Would you reproduce, word for word, only the lines running from the top of the data through the line containing "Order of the", and none of the pictures?

** Opening Information supplied block **

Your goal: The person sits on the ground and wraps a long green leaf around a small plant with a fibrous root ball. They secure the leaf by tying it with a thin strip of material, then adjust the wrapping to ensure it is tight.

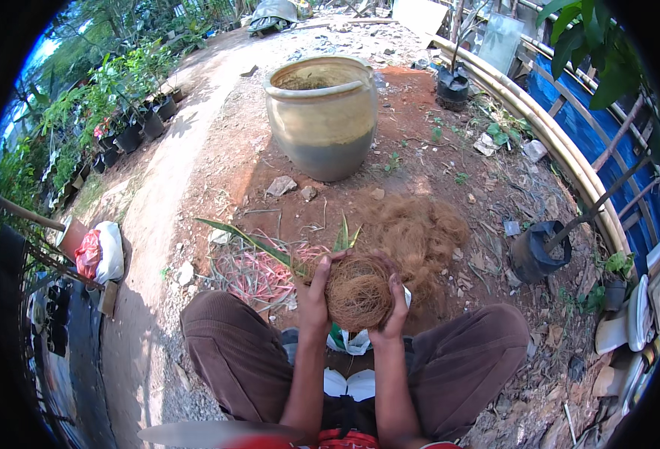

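Observation:
Between my two hands is a rounded ball of brown coconut fibre. My left hand presses on its left side and my right hand on its right. Long green leaves with yellow edges, like those of a snake plant, stick out past the far side of the ball; their base is hidden. A loose heap of the same fibre lies on the soil just beyond my right hand. To the left is a pile of pink and grey-green plastic strings. A white and green plastic bag shows below the ball.
A large glazed clay pot stands ahead, with stones before it. At right are a black planting bag and a bamboo rail. Potted plants line the left; a white plastic bag sits nearer.

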Motion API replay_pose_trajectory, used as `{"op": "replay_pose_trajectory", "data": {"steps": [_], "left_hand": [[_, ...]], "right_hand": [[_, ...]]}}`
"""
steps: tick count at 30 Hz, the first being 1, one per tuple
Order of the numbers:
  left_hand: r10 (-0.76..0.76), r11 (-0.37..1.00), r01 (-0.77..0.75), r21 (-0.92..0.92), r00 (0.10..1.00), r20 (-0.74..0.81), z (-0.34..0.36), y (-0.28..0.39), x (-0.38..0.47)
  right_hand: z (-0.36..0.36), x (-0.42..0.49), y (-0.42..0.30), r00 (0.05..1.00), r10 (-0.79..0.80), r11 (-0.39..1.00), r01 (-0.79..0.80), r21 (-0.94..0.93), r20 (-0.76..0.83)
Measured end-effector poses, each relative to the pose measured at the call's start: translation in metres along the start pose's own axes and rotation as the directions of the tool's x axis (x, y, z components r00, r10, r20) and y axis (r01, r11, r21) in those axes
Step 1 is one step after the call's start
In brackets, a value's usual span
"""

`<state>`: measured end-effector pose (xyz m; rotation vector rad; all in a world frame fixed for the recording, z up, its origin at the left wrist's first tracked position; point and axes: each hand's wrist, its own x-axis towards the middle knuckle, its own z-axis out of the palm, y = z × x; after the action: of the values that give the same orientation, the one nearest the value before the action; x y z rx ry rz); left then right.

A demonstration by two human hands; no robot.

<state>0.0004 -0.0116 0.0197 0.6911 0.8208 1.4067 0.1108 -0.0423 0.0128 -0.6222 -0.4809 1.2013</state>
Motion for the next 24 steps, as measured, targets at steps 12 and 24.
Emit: {"op": "replay_pose_trajectory", "data": {"steps": [12,24], "left_hand": [[0.133,0.991,-0.129,-0.04,0.982,0.136,0.001,0.0,-0.005],[0.234,0.961,-0.269,0.061,0.911,0.339,0.003,0.008,-0.008]], "right_hand": [[-0.003,-0.005,-0.003,0.997,-0.066,0.995,0.063,0.074,0.037],[-0.012,-0.004,-0.006,0.996,0.084,0.989,-0.083,0.125,-0.002]]}}
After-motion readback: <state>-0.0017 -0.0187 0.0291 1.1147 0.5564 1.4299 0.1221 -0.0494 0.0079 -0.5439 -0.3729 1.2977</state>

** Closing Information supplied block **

### [Response]
Your goal: The person sits on the ground and wraps a long green leaf around a small plant with a fibrous root ball. They secure the leaf by tying it with a thin strip of material, then adjust the wrapping to ensure it is tight.


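Observation:
Between my two hands is a rounded ball of brown coconut fibre. My left hand presses on its left side and my right hand on its right. Long green leaves with yellow edges, like those of a snake plant, stick out past the far side of the ball; their base is hidden. A loose heap of the same fibre lies on the soil just beyond my right hand. To the left is a pile of pink and grey-green plastic strings. A white and green plastic bag shows below the ball.
A large glazed clay pot stands ahead, with stones before it. At right are a black planting bag and a bamboo rail. Potted plants line the left; a white plastic bag sits nearer.
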
Motion API replay_pose_trajectory, used as `{"op": "replay_pose_trajectory", "data": {"steps": [_], "left_hand": [[_, ...]], "right_hand": [[_, ...]]}}`
"""
steps: tick count at 30 Hz, the first being 1, one per tuple
Order of the numbers:

The exercise has nothing more to it.